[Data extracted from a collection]
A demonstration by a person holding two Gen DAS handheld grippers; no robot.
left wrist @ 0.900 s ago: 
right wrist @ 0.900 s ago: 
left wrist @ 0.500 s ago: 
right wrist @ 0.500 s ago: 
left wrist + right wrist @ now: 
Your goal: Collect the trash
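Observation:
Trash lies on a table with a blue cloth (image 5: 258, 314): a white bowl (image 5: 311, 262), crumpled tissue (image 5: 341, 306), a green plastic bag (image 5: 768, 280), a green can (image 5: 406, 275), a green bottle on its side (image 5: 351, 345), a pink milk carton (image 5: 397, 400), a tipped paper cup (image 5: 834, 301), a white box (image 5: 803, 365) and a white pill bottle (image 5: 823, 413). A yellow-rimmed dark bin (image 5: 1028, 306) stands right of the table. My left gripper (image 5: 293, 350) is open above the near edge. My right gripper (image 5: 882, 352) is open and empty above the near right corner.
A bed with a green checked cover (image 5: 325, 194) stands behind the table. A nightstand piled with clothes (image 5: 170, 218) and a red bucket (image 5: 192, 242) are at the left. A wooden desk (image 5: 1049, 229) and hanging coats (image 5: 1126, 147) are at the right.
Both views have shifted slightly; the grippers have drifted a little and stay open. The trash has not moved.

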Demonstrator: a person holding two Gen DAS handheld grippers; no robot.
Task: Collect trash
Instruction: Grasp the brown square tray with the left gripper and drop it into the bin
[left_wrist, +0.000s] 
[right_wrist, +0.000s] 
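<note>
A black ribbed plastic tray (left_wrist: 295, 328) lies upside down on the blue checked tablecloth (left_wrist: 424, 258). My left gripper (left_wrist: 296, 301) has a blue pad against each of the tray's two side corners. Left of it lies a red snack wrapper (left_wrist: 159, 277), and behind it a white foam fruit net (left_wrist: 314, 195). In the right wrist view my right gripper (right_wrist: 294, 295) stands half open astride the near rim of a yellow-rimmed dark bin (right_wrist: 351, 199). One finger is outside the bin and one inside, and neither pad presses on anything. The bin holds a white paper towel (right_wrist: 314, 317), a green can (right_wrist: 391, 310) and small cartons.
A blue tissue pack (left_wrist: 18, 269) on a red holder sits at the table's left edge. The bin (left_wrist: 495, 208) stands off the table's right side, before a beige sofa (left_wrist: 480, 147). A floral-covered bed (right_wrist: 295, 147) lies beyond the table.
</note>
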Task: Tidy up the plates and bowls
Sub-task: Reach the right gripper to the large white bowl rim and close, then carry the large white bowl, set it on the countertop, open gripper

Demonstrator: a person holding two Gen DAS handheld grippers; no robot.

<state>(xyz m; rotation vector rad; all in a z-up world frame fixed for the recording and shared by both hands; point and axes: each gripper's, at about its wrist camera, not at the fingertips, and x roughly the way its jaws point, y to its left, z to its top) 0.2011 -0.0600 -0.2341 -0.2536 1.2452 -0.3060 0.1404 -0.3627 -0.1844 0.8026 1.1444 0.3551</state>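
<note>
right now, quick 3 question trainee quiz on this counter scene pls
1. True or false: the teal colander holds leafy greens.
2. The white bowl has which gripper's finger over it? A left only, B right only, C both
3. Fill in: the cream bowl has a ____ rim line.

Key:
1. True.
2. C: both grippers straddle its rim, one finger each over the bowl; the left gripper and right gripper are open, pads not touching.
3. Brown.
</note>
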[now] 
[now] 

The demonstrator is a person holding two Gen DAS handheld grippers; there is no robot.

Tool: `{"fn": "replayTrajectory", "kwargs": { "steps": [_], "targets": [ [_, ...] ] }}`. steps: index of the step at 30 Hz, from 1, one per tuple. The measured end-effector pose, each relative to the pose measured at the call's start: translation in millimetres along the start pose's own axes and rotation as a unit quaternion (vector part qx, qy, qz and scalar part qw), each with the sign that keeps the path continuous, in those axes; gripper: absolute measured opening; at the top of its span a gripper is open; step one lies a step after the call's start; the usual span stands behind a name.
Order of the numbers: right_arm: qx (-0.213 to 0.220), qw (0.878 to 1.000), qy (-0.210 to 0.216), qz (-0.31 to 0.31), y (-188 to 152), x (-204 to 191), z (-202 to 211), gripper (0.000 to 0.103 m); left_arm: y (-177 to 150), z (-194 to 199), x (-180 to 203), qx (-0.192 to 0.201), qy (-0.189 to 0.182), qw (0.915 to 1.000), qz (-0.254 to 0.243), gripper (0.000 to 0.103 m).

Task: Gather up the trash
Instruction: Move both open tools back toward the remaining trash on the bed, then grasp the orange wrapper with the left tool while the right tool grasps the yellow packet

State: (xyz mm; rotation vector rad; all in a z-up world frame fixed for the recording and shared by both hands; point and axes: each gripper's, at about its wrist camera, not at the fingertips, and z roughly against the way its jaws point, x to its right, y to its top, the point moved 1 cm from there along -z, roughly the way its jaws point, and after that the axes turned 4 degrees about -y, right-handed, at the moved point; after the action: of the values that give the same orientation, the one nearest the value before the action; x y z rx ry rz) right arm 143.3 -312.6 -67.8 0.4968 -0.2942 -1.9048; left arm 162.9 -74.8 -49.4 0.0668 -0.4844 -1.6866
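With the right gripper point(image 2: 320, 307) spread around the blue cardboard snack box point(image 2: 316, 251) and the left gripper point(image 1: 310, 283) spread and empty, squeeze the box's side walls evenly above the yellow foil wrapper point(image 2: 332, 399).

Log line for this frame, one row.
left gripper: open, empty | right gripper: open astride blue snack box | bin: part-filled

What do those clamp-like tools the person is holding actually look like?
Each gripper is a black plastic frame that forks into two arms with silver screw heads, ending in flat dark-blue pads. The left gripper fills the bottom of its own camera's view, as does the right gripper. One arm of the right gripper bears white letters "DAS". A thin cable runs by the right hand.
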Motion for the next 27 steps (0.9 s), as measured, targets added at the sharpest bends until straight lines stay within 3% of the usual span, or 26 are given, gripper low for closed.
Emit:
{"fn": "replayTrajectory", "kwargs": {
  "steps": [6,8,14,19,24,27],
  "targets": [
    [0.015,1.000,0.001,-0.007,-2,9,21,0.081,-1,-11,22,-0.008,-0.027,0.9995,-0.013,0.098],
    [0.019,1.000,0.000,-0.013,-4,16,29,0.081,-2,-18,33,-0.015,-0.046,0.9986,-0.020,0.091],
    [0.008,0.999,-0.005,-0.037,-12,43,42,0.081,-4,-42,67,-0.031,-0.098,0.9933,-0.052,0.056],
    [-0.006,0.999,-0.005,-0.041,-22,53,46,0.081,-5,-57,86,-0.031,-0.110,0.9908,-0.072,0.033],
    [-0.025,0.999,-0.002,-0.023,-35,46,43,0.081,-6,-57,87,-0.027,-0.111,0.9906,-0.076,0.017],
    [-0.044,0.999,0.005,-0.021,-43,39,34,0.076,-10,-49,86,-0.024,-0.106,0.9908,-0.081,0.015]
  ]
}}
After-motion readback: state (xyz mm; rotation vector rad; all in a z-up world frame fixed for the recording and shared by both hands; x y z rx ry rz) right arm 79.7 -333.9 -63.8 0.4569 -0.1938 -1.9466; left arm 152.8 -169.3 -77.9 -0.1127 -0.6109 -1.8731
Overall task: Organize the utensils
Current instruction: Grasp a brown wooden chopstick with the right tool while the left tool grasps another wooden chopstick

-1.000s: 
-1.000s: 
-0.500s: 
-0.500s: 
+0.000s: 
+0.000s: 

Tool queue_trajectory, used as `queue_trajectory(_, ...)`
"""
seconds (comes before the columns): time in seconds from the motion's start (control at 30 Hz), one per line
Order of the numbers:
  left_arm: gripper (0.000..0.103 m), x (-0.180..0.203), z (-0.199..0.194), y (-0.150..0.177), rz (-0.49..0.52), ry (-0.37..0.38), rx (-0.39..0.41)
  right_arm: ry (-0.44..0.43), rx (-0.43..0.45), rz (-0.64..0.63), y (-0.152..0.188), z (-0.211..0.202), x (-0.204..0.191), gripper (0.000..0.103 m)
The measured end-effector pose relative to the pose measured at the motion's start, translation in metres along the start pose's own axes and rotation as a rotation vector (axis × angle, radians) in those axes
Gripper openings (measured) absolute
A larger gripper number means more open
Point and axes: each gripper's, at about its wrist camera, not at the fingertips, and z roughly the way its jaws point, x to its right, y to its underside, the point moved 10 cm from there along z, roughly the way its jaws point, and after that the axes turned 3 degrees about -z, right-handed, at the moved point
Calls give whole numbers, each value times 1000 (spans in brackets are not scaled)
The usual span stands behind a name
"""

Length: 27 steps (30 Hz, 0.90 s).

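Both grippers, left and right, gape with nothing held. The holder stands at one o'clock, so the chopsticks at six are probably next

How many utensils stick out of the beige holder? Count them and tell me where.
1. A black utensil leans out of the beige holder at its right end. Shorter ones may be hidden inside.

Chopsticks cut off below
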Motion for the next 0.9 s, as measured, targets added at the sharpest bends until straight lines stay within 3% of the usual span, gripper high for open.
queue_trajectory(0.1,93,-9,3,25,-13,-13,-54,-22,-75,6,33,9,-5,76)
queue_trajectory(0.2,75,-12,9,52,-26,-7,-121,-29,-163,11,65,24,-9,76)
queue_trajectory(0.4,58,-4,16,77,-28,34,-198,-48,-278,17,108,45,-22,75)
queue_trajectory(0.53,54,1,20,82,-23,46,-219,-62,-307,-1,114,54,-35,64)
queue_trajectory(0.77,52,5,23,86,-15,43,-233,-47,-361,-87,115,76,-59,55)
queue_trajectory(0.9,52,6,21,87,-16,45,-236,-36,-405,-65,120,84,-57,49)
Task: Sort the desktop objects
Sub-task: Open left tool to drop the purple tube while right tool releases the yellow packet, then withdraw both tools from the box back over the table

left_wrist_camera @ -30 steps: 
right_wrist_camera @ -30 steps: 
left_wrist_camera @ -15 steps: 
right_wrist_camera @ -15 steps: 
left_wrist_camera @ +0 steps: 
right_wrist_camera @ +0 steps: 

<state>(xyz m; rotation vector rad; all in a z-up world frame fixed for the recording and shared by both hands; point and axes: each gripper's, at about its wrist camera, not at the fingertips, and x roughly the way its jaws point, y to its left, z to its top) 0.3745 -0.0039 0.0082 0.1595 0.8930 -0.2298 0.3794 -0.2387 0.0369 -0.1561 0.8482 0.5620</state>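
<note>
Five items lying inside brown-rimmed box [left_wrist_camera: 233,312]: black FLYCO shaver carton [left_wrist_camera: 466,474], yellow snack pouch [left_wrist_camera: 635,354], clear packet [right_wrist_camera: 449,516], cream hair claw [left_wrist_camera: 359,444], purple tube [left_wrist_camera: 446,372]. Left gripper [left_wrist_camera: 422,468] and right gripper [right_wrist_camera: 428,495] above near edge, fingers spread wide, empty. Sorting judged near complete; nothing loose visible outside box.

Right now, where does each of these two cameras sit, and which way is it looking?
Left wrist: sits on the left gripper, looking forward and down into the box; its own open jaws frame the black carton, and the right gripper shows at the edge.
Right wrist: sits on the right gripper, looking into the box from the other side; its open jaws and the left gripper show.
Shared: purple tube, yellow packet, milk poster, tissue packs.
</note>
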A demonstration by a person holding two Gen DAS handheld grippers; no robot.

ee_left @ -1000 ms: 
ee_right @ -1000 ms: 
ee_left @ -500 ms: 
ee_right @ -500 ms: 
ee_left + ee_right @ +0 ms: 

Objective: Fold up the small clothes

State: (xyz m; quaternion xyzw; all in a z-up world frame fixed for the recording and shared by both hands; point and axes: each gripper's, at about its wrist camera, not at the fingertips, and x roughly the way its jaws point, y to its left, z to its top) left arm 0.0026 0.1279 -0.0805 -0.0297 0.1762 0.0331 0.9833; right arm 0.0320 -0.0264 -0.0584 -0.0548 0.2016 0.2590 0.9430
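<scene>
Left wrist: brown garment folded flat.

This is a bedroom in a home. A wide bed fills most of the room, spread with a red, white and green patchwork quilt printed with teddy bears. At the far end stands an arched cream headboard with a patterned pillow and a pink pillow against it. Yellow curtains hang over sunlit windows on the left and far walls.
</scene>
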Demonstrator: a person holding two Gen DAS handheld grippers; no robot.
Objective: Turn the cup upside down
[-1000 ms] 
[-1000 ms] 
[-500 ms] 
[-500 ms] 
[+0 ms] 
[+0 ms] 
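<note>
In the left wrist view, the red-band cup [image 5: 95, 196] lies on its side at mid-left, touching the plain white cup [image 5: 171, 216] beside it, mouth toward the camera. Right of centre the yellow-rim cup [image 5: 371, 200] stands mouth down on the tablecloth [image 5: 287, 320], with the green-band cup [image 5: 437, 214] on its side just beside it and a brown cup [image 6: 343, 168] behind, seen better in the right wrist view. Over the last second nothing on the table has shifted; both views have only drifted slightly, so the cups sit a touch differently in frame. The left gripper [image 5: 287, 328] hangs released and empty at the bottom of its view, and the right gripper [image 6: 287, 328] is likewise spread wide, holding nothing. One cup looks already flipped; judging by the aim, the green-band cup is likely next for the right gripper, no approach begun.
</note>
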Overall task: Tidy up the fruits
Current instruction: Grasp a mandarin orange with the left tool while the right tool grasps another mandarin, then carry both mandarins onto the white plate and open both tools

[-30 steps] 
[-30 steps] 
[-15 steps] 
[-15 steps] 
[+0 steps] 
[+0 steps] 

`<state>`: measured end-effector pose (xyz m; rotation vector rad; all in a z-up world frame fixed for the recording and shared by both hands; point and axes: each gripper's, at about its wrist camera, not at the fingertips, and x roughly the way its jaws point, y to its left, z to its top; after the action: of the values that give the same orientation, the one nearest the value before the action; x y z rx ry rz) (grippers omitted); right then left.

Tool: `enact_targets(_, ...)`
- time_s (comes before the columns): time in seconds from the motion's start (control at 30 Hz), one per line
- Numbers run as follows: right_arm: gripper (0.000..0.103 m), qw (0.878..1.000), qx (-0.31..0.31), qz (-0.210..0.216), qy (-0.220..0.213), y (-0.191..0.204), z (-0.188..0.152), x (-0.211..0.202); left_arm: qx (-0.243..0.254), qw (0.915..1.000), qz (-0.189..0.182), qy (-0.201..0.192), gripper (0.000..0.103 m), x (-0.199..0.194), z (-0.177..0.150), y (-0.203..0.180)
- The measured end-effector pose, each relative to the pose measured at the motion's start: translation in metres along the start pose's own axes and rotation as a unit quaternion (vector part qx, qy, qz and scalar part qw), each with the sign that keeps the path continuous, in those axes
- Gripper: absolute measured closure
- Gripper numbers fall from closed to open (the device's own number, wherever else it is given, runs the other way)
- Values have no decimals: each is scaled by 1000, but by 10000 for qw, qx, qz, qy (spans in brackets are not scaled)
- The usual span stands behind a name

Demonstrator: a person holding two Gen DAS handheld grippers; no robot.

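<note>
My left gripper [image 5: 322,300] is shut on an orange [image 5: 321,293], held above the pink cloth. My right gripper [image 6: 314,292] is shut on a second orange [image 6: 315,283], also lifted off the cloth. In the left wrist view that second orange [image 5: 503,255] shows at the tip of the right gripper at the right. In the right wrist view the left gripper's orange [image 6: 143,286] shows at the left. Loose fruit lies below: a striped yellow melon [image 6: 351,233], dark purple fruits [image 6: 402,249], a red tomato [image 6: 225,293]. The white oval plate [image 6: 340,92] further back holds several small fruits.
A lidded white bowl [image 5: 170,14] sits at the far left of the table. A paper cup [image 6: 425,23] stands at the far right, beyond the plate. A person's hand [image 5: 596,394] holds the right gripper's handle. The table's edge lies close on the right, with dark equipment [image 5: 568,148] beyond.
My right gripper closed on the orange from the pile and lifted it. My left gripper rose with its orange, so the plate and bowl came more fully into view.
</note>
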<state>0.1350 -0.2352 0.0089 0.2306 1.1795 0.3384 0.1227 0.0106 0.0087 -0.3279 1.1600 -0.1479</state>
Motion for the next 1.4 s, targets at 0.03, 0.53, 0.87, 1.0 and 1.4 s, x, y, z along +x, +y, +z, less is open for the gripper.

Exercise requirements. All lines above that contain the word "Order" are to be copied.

Solved problem.
Order of the numbers: right_arm: qx (-0.213 to 0.220), qw (0.878 to 1.000), qy (-0.210 to 0.216), qz (-0.31 to 0.31), y (-188 to 152), x (-204 to 191), z (-202 to 211), gripper (0.000 to 0.103 m); left_arm: y (-177 to 150), z (-194 to 199), x (-180 to 203), qx (-0.192 to 0.201), qy (-0.189 to 0.182), qw (0.915 to 1.000), qz (-0.254 to 0.243), gripper (0.000 to 0.103 m).
Order of the numbers:

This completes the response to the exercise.